Senior DevOps Engineer
Role details
Job location
Tech stack
Job description
The Senior DevOps Engineer owns everything related to server infrastructure, virtualisation, containerisation, storage architecture, and the DevOps toolchain. This is a deeply technical, hands-on role with broad autonomy to define how our systems are architected, built, and operated - with clear accountability to deliver results.
You will work alongside the Infrastructure Manager to align your work with operational needs and business priorities.

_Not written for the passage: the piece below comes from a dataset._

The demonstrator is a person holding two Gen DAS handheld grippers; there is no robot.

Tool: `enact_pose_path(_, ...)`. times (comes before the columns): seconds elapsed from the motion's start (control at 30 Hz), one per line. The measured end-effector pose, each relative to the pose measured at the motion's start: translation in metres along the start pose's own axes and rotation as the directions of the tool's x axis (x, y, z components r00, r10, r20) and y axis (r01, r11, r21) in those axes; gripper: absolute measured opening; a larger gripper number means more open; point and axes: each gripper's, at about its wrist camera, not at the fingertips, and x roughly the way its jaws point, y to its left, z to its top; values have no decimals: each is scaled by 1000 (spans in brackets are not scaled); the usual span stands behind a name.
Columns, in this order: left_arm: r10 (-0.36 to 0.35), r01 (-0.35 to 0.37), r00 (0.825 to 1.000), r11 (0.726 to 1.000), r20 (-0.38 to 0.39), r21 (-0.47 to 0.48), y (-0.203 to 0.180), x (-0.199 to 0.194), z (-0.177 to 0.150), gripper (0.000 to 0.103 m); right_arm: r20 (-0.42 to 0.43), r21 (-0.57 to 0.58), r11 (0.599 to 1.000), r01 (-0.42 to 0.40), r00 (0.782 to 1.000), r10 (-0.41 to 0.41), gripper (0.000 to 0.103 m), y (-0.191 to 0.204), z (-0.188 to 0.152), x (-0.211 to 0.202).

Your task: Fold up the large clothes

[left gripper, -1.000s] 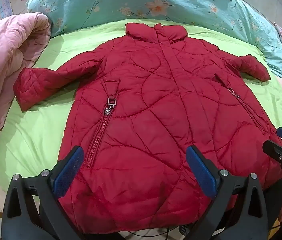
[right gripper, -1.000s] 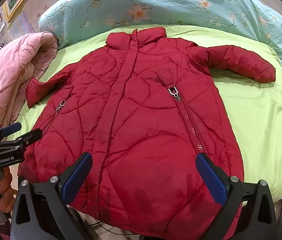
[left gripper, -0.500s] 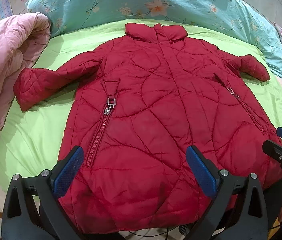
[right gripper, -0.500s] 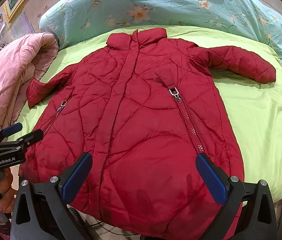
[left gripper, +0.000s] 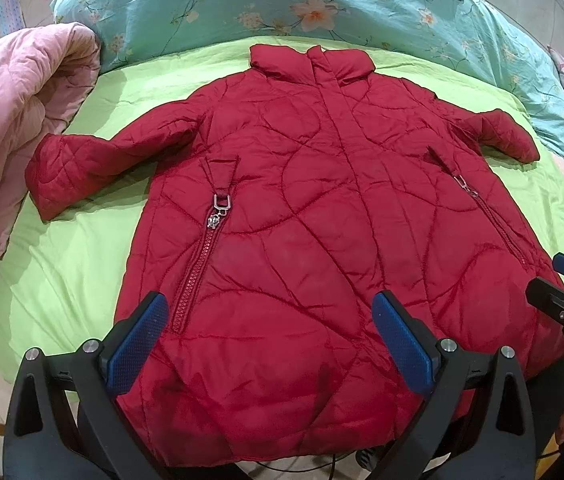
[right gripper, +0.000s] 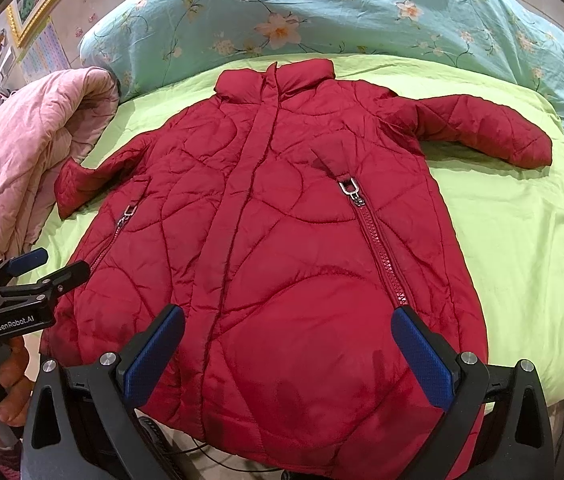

You are expected to produce structured proposals and business cases for significant changes, present them to the Infrastructure Manager for approval, and lead the end-to-end implementation.
About the Environment
- On-prem, bare-metal compute infrastructure across four sites
- Proxmox VE for virtualisation with Ceph and NFS-based storage
- Docker Swarm for container orchestration - Kubernetes migration under evaluation
- Production database platforms: MongoDB, CouchDB, PostgreSQL, MySQL, ClickHouse
- Business-critical telecoms services with stringent uptime requirements
- Minimal public cloud usage - this is a bare-metal, on-prem environment, Virtualisation & Server Infrastructure
- Own and operate the Proxmox VE cluster estate across all data centre sites
- Manage and maintain bare-metal server lifecycle: provisioning, patching, hardware fault management, and decommissioning
- Maintain performance, resilience, and capacity across physical and virtual server infrastructure
- Manage VM templates, snapshots, resource allocation, and cluster health monitoring
Storage Architecture & Management
We have recently migrated from Ceph to NFS. The Senior DevOps Engineer will be responsible for owning the ongoing evaluation of our storage strategy, including:
- Assessing whether the current NFS-based approach is fit for purpose at scale
- Evaluating Ceph as a potential return candidate - producing a formal architecture proposal including design, resource requirements, risk analysis, and implementation plan
- Presenting the proposal to the Infrastructure Manager with a clear recommendation
- Leading the full implementation of whichever approach is agreed, including installation, configuration, and ongoing management
- Maintaining backup integrity, replication, and recovery procedures for all storage systems
Container Orchestration & DevOps
- Own and manage the Docker Swarm estate, including all running services and deployment workflows
- Lead the evaluation of a potential migration from Docker Swarm to Kubernetes
- Produce a detailed business case for the migration, covering architecture design, resource implications, migration strategy, risk, and phased rollout plan
- Present the business case to the Infrastructure Manager, who will escalate to the board for sign-off
- Lead the full implementation of the approved migration, including tooling setup, service migration, and handover documentation
- Own all Docker instances across the estate, including configuration, monitoring, and lifecycle management
Database Operations
- Manage production database platforms: MongoDB, CouchDB, PostgreSQL, MySQL, and ClickHouse
- Ensure replication, resilience, backup integrity, and tested recovery procedures are in place for all database systems
- Advise on database architecture and contribute to capacity planning
SIP Infrastructure & VoIP Platforms
We operate a multi-platform SIP estate spanning class 4 and class 5 switching, session border control, and hosted PBX infrastructure. The Senior DevOps Engineer is responsible for the operational maintenance and configuration of these platforms, working closely with the UC Engineering team on debugging, tracing, and stability.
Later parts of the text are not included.